The fiscal stimulus package of Rs 20 lakh crore announced by Prime Minister Narendra Modi last week is between 0.7-1.3 percent of the GDP, not 10 percent as claimed by the Centre and others, alleged Congress leader Manish Tewari citing the data of various rating agencies and financial institutions.
— Manish Tewari (@ManishTewari) May 18, 2020
Putting up the figures of various raging agencies and financial institutions, Tewari tweeted,"This is what FII’s, banks , rating agencies are all saying about the stimulus package it is between 0.7-1.3 percent of the GDP, not 10 percent. Are they lying?"
Tewari claimed the average size of the fiscal package is just 1 percent of the Gross Domestic Product (GDP).
Earlier, former finance minister P Chidambaram said the fiscal stimulus package announced by the government is "hopelessly inadequate" given the gravity of the economic crisis as it amounts to only Rs 1.86 lakh crore, which is 0.91 percent of the GDP, reported PTI.
The Congress sought a revised and comprehensive package of 10 percent of the GDP.
Chidambaram said the stimulus package has left several sections like the poor, migrants, farmers, labourers, workers, small shopkeepers and middle class high and dry.
"In our view, a fiscal stimulus of Rs 1,86,650 crore amounting to barely 0.91 per cent of GDP will be totally inadequate given the gravity of the economic crisis and the dire situation in which people find themselves," he said.
Chidambaram said most analysts, rating agencies and banks have placed the size of the fiscal stimulus between 0.8 to 1.5 per cent.

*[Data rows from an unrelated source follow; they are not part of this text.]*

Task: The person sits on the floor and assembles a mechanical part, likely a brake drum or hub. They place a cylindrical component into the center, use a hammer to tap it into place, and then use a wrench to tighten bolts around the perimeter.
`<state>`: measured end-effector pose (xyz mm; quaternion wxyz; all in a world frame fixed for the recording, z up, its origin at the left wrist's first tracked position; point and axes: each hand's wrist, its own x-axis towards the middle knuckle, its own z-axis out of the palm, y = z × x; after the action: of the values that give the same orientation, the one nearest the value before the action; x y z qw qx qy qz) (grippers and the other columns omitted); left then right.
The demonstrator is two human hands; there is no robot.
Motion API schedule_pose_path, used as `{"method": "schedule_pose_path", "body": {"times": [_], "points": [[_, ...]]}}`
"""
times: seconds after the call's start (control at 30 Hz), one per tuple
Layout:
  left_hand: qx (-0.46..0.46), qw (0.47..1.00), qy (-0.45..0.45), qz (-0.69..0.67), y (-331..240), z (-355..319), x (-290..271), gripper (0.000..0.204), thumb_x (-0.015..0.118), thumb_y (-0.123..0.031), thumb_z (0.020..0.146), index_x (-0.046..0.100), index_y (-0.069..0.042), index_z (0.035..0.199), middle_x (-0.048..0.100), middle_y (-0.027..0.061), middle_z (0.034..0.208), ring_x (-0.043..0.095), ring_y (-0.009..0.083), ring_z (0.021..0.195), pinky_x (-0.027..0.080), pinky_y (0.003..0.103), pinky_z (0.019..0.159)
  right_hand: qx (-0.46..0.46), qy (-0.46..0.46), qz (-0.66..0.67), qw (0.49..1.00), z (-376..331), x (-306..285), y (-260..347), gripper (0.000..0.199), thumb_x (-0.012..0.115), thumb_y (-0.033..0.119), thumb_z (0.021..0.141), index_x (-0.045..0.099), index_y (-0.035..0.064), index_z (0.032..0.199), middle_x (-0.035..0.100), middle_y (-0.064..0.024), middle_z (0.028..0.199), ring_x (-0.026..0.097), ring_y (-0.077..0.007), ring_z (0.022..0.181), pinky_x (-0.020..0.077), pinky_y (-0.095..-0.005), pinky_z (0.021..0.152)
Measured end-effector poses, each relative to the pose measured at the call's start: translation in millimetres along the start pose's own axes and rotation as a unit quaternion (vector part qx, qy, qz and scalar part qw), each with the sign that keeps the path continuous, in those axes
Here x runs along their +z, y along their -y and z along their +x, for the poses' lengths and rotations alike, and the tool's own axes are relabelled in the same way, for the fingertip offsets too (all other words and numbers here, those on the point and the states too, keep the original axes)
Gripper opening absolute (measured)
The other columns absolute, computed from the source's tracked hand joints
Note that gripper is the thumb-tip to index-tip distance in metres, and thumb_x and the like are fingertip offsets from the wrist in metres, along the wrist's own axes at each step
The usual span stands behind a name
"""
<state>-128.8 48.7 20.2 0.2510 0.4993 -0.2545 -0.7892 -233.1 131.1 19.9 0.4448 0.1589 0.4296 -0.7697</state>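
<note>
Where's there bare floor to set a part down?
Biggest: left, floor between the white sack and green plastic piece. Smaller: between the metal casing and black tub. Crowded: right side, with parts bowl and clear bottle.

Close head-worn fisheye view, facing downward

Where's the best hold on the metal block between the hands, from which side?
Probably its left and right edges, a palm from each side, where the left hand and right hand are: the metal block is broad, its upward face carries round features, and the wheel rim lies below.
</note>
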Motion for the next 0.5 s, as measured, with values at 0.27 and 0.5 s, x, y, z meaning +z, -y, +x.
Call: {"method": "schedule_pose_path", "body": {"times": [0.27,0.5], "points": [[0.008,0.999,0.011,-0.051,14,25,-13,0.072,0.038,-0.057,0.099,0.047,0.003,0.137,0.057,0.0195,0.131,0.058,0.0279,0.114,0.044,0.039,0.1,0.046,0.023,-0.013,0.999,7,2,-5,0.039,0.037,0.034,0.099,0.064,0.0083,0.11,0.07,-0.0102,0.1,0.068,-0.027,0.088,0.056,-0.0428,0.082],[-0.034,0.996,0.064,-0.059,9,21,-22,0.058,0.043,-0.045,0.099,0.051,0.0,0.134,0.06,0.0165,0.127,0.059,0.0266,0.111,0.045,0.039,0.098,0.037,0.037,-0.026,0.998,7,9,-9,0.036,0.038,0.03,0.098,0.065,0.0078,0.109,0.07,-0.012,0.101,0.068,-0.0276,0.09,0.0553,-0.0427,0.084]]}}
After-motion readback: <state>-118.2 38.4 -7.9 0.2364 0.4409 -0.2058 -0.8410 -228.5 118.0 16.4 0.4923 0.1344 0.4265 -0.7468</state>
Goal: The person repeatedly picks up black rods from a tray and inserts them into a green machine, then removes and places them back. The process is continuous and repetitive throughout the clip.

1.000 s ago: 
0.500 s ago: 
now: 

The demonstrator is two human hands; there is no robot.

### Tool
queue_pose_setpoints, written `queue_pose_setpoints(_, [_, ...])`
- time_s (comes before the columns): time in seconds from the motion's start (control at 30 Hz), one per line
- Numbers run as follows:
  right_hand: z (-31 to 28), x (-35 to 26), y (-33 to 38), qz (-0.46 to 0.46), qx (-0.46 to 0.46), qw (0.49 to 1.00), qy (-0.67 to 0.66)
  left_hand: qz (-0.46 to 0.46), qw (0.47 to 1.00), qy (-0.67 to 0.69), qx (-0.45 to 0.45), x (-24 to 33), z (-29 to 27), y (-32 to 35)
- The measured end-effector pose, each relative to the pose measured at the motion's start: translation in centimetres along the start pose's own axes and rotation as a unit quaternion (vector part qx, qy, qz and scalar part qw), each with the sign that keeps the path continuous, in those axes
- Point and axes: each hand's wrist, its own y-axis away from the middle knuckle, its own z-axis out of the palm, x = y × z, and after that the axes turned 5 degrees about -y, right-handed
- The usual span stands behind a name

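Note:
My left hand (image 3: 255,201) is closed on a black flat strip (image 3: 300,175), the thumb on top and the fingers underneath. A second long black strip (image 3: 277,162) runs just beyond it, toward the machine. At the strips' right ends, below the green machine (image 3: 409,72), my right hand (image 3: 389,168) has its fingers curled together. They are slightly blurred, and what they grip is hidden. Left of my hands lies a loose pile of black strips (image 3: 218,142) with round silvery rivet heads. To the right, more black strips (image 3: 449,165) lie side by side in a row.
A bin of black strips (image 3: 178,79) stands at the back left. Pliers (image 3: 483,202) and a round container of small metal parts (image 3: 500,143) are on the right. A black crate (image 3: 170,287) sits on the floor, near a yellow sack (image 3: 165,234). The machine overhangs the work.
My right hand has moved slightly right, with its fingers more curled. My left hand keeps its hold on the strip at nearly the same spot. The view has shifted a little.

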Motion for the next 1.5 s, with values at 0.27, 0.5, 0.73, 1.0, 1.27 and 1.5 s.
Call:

On Sunday, former union minister and Congress leader Anand Sharma accused the government of misleading people with its "trickery, fakery, quackery" and said the economic measures announced by the Centre amounted to only 1.6 per cent of India''s GDP, i.e. worth Rs 3.22 lakh crore instead of Rs 20 lakh crore as claimed by the prime minister.
The Congress has been demanding direct cash transfer to the accounts of poor to boost demand to which the Centre is yet to respond.
A report in The Indian Express said that the Rs 20-lakh crore package will affect the government’s finances only in a small way.
A large part of the package, or as much as Rs 8.04 lakh crore, is additional liquidity injected into the system by the Reserve Bank of India (RBI) through various measures in February, March and April, the report said.
Modi's pledge of a total spending of Rs 20 lakh crore to weather the fallout of coronavirus pandemic is among the largest economic stimulus package announced by nations around the world.
Modi's Atmanirbhar Bharat Abhiyan or Self-reliant India Mission is about 10 percent of India's GDP in 2019-20 and would rank behind Japan, the US, Sweden, Australia and Germany.
Of the Rs 20-lakh-crore package that Prime Minister Narendra Modi announced to defend the economy against coronavirus disruptions, fresh support may be only around 60 percent of the offer as it counts the first financial stimulus and liquidity support that Reserve Bank has given already, and will overburden bond market, a report said.
In March, India committed Rs 1.7 lakh crore ($22.6 billion) in COVID-19 related relief measures that included free foodgrains to poor and some cash to poor senior citizens and women. This was followed by Rs 3.7 lakh crore of liquidity support by the RBI in March and another Rs 2 lakh crore in April.
The RBI had last month said its measures provided support equivalent to 3.5 percent of the GDP.